WORK INSTRUCTIONS
Restate word for word the entries below, starting with the line with "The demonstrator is" and continuing through the line with "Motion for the". Include both of those lines and no others.

===== RECORDED DATA =====

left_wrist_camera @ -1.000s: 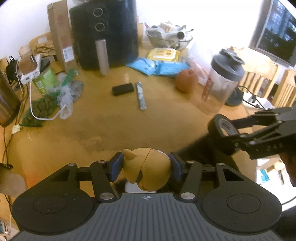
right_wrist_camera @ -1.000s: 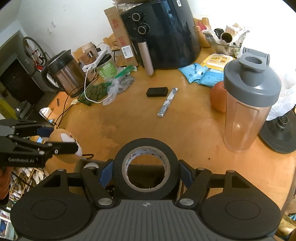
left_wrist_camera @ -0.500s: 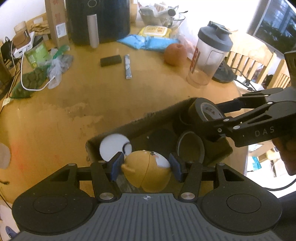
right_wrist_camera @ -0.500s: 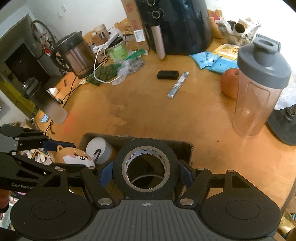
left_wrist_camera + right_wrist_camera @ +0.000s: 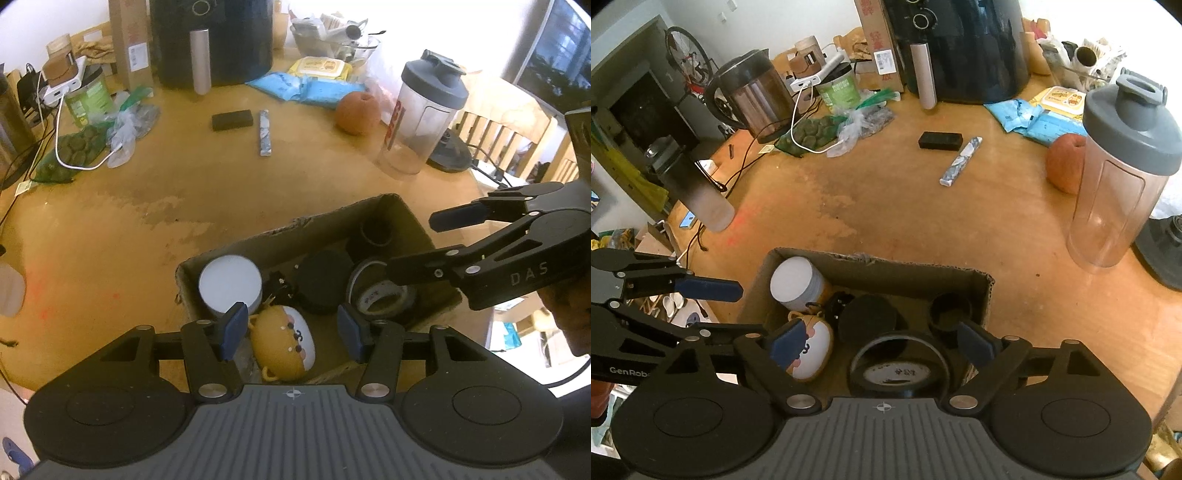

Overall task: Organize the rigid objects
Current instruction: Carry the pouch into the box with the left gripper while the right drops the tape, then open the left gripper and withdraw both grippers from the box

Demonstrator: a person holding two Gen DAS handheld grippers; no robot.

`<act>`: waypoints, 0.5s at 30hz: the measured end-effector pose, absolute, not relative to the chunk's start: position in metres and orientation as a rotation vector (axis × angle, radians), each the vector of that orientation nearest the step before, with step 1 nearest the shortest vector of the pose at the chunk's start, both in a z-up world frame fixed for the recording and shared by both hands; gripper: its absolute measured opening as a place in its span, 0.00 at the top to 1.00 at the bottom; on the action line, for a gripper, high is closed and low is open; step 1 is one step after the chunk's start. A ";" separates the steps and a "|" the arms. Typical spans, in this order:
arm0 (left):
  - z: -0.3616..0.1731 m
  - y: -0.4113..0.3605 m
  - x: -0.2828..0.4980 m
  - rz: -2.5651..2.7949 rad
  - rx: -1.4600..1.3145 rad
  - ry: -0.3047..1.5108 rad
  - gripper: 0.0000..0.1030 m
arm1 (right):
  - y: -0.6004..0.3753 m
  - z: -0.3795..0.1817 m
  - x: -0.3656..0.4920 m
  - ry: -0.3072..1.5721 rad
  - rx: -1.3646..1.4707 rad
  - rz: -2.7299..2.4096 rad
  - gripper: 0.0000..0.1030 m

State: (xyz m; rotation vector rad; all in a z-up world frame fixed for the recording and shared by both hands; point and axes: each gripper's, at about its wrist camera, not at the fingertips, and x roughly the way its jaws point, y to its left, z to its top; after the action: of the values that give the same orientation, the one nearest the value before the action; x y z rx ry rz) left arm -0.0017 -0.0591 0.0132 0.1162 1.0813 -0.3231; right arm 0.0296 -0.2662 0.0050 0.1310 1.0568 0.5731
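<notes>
A brown cardboard box (image 5: 369, 212) (image 5: 879, 264) stands on the wooden table's near edge. In it lie a yellow dog-face toy (image 5: 284, 345) (image 5: 812, 347), a black tape roll (image 5: 384, 295) (image 5: 899, 367), a white-lidded jar (image 5: 229, 284) (image 5: 796, 282), a black disc (image 5: 325, 280) and a small black cup (image 5: 949, 310). My left gripper (image 5: 290, 330) is open above the toy, empty. My right gripper (image 5: 877, 343) is open above the tape roll, empty.
Farther on the table lie a black block (image 5: 940, 141), a wrapped stick (image 5: 960, 161), an orange fruit (image 5: 1065, 168), a shaker bottle (image 5: 1123, 173), blue packets (image 5: 306, 88), an air fryer (image 5: 964, 48), a kettle (image 5: 750, 94) and a green bag (image 5: 70, 155).
Both grippers moved over the box and opened. The dog toy dropped from the left gripper and the tape roll from the right gripper into the box.
</notes>
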 end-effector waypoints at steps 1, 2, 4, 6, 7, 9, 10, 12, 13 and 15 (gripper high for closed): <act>0.013 -0.059 -0.002 -0.320 0.115 1.083 0.49 | -0.266 0.005 0.030 1.058 0.129 0.572 0.10; 0.013 -0.058 -0.002 -0.317 0.115 1.084 0.49 | -0.266 0.005 0.030 1.059 0.127 0.572 0.09; 0.013 -0.057 -0.001 -0.312 0.115 1.087 0.49 | -0.266 0.005 0.030 1.057 0.124 0.570 0.06; 0.012 -0.057 0.000 -0.306 0.116 1.092 0.49 | -0.265 0.005 0.030 1.057 0.119 0.572 0.06; 0.012 -0.057 0.000 -0.302 0.118 1.094 0.49 | -0.265 0.005 0.030 1.059 0.117 0.571 0.05; 0.011 -0.057 0.003 -0.294 0.123 1.100 0.49 | -0.264 0.004 0.031 1.066 0.107 0.565 0.04; 0.010 -0.056 0.004 -0.291 0.124 1.101 0.49 | -0.263 0.002 0.032 1.072 0.099 0.558 0.02; 0.010 -0.056 0.006 -0.286 0.123 1.104 0.48 | -0.262 0.000 0.034 1.085 0.082 0.544 0.00; 0.009 -0.055 0.007 -0.283 0.123 1.106 0.48 | -0.261 -0.001 0.034 1.088 0.078 0.538 0.00; 0.009 -0.054 0.010 -0.277 0.124 1.110 0.48 | -0.262 -0.002 0.036 1.093 0.077 0.532 0.00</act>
State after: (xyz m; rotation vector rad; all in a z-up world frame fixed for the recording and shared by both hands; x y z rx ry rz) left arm 0.0102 -0.0537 0.0085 0.1236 1.1102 -0.2773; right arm 0.0358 -0.2618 -0.0021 0.0769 1.0928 0.5316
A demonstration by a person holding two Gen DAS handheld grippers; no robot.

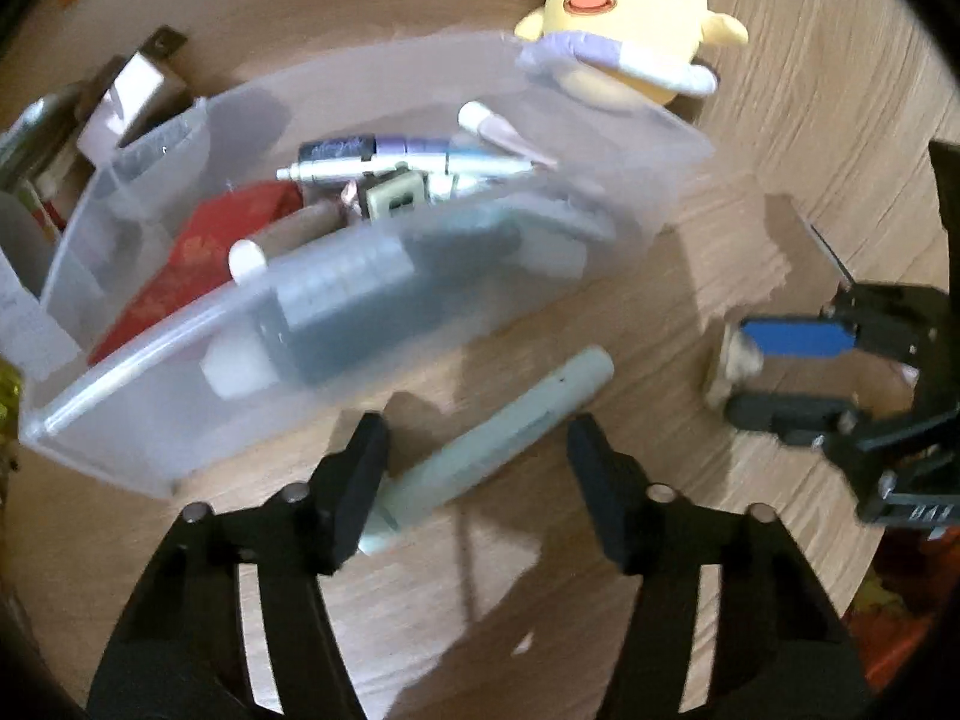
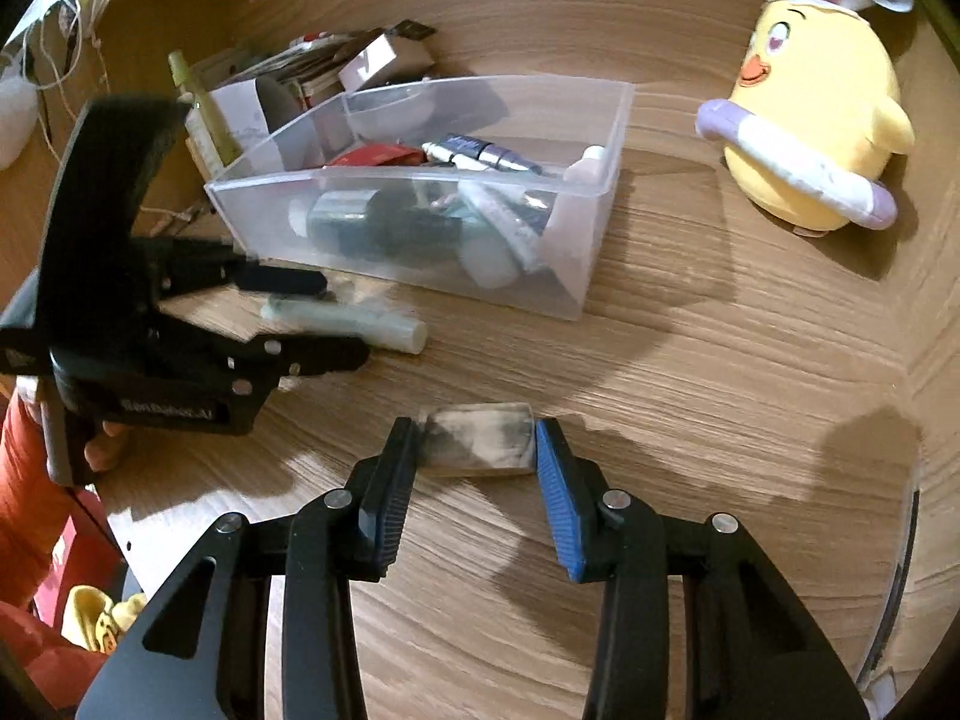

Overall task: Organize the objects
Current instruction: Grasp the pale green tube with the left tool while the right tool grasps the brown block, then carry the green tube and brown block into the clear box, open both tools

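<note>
1. My right claw (image 2: 475, 450) sits nearest me, low over the wooden bench (image 2: 690, 420). Its jaws stand partly open on either side of a small smudged block (image 2: 480, 439), just at its ends. Whether the pads already press it, I cannot tell.
2. To the left, my left claw (image 1: 477, 450) is wide open and holds nothing. Its jaws straddle a pale green tube (image 1: 498, 438) that lies flat on the bench, just beside the near wall of the bin.
3. Beyond both lies the clear plastic bin (image 2: 594, 276), already well filled: a dark bottle (image 2: 384, 222), a red packet (image 2: 372, 155), pens and small cosmetics heaped together. I judge that much of the sorting is done.
4. Far left, behind the bin, a pile of boxes and papers (image 2: 336, 69) stands loose on the bench. Whether it belongs to the job, I cannot say.
5. Far right, a yellow chick plush (image 2: 822, 114) with a lilac swim ring sits upright, well apart from the bin.
6. What seems left: the block and the tube into the bin, then perhaps the plush and the pile.
</note>
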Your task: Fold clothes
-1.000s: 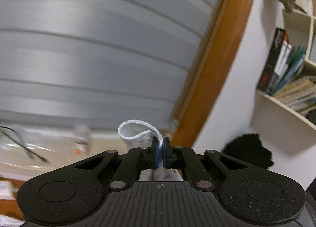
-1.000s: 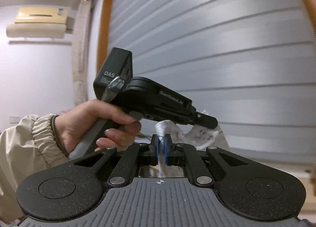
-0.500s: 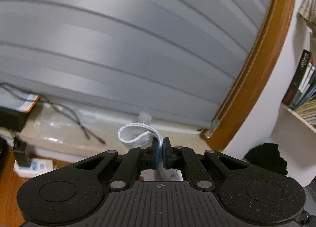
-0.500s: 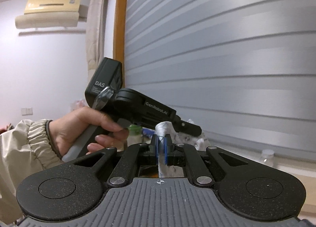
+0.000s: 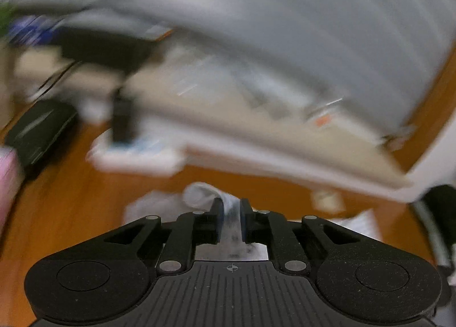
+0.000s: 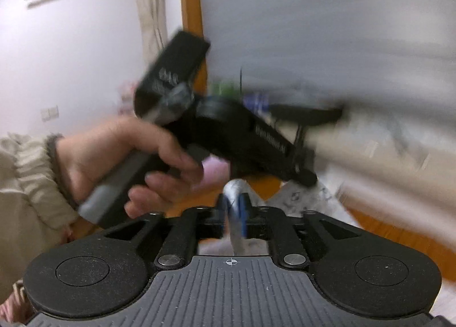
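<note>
A white garment point(image 5: 199, 196) with faint grey print lies bunched on the wooden table point(image 5: 71, 198). A strip of it still runs up between the pads of my left gripper point(image 5: 230, 207), whose jaws are opening and stand slightly apart. In the right wrist view a fold of the same garment point(image 6: 235, 187) stands loosely between the pads of my right gripper point(image 6: 234, 204), whose jaws are also opening. A person's hand point(image 6: 128, 150) holds the left gripper point(image 6: 307, 176) just ahead, above more of the cloth point(image 6: 299, 196). Both views are motion-blurred.
A pale window ledge point(image 5: 256, 127) under a grey blind point(image 5: 285, 13) runs along the table's far side. A white power strip point(image 5: 136, 156) and a black device point(image 5: 37, 133) lie at the left. Something pink point(image 5: 7, 167) sits at the left edge.
Both grippers have dropped from in front of the blind down toward the table, pitching downward. Their jaws, tightly shut on the cloth before, have parted. The garment now reaches the tabletop.
</note>
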`<state>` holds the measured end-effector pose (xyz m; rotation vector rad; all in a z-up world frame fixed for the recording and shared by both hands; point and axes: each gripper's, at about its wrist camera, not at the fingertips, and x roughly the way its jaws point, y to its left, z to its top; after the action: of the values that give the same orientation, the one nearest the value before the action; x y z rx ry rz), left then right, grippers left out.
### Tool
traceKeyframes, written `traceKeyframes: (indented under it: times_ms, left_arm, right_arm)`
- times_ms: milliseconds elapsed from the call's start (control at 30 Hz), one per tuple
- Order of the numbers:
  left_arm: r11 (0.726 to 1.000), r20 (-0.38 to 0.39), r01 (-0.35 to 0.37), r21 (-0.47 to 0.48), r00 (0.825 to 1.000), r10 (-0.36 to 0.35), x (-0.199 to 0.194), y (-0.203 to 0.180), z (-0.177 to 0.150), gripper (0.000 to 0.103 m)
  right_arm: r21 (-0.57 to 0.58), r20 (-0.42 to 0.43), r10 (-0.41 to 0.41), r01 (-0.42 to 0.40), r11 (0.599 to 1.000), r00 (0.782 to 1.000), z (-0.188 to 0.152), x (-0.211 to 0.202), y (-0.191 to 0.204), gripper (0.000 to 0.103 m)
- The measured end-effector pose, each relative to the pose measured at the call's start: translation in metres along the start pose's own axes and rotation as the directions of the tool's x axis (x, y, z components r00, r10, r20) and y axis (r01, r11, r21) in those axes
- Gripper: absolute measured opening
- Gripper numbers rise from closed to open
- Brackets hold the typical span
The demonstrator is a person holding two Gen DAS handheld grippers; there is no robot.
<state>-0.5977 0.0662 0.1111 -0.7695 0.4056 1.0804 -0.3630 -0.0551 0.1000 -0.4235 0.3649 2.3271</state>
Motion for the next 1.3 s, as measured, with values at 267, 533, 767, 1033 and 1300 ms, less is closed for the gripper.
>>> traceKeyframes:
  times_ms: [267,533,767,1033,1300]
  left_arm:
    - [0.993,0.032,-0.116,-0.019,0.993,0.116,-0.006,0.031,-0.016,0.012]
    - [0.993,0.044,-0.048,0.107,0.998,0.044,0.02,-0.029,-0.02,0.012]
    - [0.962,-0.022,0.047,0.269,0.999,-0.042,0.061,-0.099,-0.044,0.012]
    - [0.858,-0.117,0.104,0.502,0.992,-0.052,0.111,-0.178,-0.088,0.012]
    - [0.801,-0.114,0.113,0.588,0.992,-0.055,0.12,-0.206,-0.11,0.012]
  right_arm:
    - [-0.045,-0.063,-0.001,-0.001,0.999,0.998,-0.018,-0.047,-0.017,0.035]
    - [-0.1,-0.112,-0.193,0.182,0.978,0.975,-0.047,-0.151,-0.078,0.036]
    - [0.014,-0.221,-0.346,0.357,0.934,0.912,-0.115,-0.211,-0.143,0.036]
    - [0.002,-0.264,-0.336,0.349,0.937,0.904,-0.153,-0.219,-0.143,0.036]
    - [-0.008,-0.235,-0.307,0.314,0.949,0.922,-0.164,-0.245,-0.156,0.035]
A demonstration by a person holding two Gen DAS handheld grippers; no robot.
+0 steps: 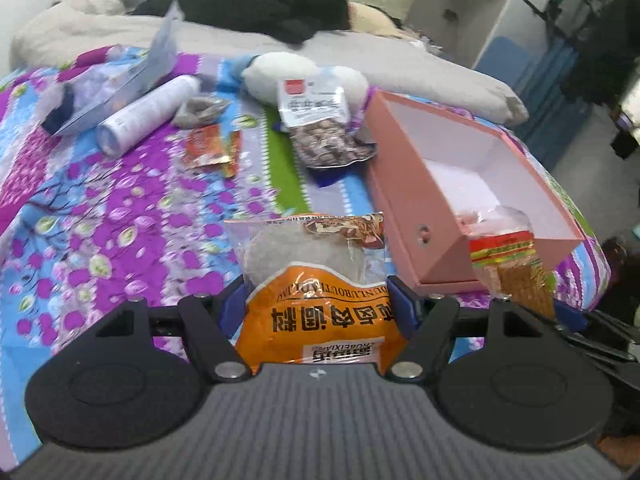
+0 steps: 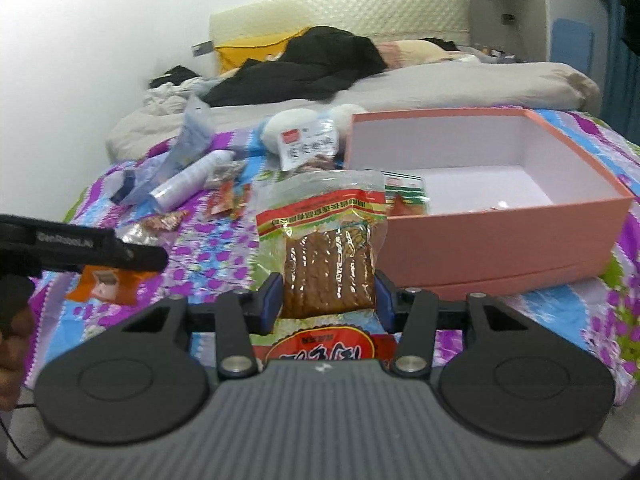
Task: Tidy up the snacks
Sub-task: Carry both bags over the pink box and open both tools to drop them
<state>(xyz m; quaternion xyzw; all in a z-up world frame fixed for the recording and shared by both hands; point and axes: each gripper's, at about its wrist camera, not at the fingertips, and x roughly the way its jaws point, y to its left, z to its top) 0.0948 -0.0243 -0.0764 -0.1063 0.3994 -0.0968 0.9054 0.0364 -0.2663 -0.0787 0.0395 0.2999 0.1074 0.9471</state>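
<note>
Both grippers clasp snack packets beside the pink box [image 2: 500, 240], seemingly near-empty; several snacks [image 1: 332, 140] await beyond it.

Left gripper [image 1: 320, 296]: blue pads [image 1: 402, 300] pressed on both edges of orange snack packet [image 1: 316, 312], jaws fairly wide, pointing down at slant. In right wrist view its black body shows at left edge, part of a hand [image 2: 14, 320] below it.

Right gripper [image 2: 326, 300]: blue pads [image 2: 269, 300] clamped on sides of clear packet of brown sticks [image 2: 328, 256], jaws about half apart, tilted downward. In left wrist view it sits at right edge, just beside left gripper.
</note>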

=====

EXERCISE ANSWER
The demonstrator is a person holding two Gen DAS handheld grippers; there is no robot.
<state>-0.5977 0.0662 0.1111 -0.7695 0.4056 1.0804 -0.3630 -0.0551 0.1000 -0.4235 0.3649 2.3271</state>
Motion for the next 1.3 s, as measured, with values at 267, 533, 767, 1033 and 1300 ms, less is closed for the gripper.

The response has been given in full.